As regulars on this site will know, we like a good moan about train prices, so we couldn’t let the January increases pass without a special mention. Have you been hit with extortionate rises, and if so how much?
It’s been quite hard to avoid the headlines about rail fare rises recently. ‘Rail fares to go up by 37%’, ‘Passenger anger as rail fares rise by 13%’ and ‘Protest urged as rail fares rise’ are just a few from the mix.
We’ve covered the issue of rail increases quite extensively here on Which? Convo too, so apologies for bringing it up again, but now the prices have actually changed and you’ve had to dig deep, we’re interested to see how they’re really affecting people.
Personally, I had a bit of a shock when I renewed my monthly Oyster card a few days ago.
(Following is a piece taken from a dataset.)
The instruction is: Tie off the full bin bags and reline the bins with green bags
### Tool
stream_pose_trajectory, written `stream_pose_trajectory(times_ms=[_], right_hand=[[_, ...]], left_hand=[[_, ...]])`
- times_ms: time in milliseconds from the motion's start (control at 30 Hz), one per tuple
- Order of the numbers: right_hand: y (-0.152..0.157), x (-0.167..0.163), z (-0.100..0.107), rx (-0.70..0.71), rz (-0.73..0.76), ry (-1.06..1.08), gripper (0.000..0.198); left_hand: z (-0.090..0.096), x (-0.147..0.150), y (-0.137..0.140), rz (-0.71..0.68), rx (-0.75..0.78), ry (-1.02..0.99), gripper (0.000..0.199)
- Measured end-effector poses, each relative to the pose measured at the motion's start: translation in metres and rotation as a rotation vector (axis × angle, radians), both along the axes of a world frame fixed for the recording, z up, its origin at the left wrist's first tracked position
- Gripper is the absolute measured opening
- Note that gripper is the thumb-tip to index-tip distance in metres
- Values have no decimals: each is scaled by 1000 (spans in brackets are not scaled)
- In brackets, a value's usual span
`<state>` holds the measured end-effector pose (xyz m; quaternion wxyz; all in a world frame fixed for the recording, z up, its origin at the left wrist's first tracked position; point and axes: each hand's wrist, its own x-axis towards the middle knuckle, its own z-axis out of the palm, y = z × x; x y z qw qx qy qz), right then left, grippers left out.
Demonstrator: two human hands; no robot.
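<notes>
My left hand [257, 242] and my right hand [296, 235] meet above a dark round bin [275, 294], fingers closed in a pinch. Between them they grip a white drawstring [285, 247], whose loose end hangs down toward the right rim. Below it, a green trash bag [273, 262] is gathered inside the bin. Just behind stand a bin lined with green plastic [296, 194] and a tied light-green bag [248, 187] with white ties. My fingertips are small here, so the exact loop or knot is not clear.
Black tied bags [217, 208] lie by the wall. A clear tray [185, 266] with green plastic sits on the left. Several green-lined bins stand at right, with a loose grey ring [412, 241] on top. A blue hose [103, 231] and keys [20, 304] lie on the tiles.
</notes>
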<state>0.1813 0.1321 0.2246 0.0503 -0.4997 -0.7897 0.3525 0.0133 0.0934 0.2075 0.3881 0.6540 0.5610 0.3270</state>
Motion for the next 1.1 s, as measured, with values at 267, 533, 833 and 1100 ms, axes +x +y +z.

Every January I notice a difference, but this year seemed like a bigger kick in the teeth than usual.
‘That’ll be a hundred and six pounds,’ declared the man at the ticket office. Sorry? I don’t know if it was the leap up to three figures (it was previously £99.10) or the cost itself, but either way I felt fleeced.
Rail price rises round the country
But my 6.5% increase is close to the 6.2% average and even looks small in comparison with other price changes throughout the UK.
Kent commuters must be seething. They’re reportedly paying £586 more for a season ticket from Tonbridge to London – a rise of nearly 12.7%. Some fares are going up even more, with the cost of an anytime direct return from Aberdeen to Cardiff set to rise 9.7%, from £321 to £352.
So are all these increases fair? They certainly don’t feel it as you purchase your ticket, but the chief executive of the Association of Train Operating Companies, Michael Roberts, is quick to defend them. He says the rises will lead to ‘more trains and better services’ – I guess we’ll just have to grudgingly pay up and see.